→ **Directions**: Please write out exactly, and only, the lines from the first in the material below to the line containing "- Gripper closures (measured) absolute", both included.
::::::::
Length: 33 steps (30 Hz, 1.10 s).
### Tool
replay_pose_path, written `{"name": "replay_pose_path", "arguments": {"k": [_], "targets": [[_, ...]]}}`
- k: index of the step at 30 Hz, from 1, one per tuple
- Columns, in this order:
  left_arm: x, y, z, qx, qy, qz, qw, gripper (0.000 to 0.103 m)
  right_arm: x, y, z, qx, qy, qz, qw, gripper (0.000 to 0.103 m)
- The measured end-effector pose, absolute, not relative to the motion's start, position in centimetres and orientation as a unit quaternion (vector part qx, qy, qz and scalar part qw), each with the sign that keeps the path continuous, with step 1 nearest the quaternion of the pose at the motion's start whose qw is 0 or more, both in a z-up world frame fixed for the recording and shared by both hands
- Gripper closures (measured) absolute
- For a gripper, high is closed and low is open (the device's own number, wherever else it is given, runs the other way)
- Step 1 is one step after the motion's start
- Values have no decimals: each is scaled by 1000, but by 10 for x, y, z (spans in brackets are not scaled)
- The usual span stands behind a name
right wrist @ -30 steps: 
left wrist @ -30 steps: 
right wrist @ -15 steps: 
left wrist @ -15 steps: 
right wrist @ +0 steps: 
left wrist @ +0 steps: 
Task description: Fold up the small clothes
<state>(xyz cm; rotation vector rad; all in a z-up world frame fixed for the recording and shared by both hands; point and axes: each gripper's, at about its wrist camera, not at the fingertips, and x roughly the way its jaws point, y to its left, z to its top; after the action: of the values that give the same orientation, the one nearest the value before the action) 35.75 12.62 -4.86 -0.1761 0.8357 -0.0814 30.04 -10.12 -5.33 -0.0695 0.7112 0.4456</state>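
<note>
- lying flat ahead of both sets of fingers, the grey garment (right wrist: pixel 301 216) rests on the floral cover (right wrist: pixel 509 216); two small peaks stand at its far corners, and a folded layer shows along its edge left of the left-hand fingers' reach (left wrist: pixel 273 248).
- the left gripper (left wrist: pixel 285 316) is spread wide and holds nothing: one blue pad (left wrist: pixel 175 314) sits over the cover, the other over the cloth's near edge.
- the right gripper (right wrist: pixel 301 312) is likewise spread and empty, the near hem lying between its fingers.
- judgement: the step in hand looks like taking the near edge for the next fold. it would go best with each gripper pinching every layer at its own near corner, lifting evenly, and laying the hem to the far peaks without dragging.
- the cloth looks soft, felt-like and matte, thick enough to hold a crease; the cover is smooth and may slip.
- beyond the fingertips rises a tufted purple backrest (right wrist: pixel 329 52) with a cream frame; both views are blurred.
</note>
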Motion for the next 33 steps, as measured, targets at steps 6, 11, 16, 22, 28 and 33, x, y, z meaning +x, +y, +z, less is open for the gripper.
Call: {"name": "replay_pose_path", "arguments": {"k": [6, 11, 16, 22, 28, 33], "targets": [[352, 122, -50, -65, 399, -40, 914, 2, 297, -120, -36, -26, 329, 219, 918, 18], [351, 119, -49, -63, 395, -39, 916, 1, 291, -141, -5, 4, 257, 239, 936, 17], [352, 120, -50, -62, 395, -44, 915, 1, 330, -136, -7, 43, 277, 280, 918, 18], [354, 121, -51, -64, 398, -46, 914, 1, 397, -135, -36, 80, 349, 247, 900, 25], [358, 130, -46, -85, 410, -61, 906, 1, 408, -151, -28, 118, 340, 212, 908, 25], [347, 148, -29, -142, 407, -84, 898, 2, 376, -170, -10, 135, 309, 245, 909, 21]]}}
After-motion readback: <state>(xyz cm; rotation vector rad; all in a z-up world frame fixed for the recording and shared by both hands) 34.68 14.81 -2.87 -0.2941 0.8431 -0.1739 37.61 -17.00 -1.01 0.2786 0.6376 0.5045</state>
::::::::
→ **Exercise solution**:
Length: 33 steps (30 Hz, 1.10 s).
### Tool
replay_pose_path, written `{"name": "replay_pose_path", "arguments": {"k": [_], "targets": [[_, ...]]}}`
- k: index of the step at 30 Hz, from 1, one per tuple
- Columns, in this order:
  left_arm: x, y, z, qx, qy, qz, qw, gripper (0.000 to 0.103 m)
  right_arm: x, y, z, qx, qy, qz, qw, gripper (0.000 to 0.103 m)
- The measured end-effector pose, absolute, not relative to the motion's start, position in centimetres and orientation as a unit quaternion (vector part qx, qy, qz and scalar part qw), each with the sign that keeps the path continuous, with step 1 nearest the quaternion of the pose at the motion's start whose qw is 0 or more, both in a z-up world frame fixed for the recording and shared by both hands
- Gripper closures (measured) absolute

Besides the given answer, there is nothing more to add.